P.S. I am also new to the forum and this is my first post. So let me know your experiences with this forum also.


----------



## mlp (Feb 20, 2009)

You can train a dog to be a great hunting dog without FF, I have five in my kennel that have never been. It will be up to you to make that call. If you have any doubts you have the option to FF. Good luck with your training


----------



## captainjack (Apr 6, 2009)

I have to FF a dog. It is an integral part of the training program I follow which is a force based program.

You don't have to FF your dog if you don't want to.
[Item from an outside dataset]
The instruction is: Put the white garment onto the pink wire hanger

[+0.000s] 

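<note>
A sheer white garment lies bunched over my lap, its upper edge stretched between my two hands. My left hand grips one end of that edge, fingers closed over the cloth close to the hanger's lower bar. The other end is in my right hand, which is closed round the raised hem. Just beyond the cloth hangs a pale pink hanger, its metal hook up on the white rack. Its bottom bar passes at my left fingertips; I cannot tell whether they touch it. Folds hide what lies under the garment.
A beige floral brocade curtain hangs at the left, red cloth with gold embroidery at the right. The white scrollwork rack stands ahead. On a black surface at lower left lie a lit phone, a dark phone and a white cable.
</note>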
You also don't have to follow a training program, you can just teach new skills to the dog in a random fashion. I've found that when I tried to just teach the dog this skill and that skill in hopes of ending up with a finished retriever, I was not successful. And this was after a pro had done formal obedience, force fetch, collar conditioning and had started the pup handling. 

For me, following a comprehensive training program with a well established sequence of training through basics and transition (transition is where I fell off the wagon and started the this and that training method with my 1st lab), has made all the difference in the world. And as I said, FF is the basis for the program.

Aside from the way I do it, you will find that the vast majority of top field trial and hunt test trainers, and I would guess trainers of hunting companions as well, FF their dogs.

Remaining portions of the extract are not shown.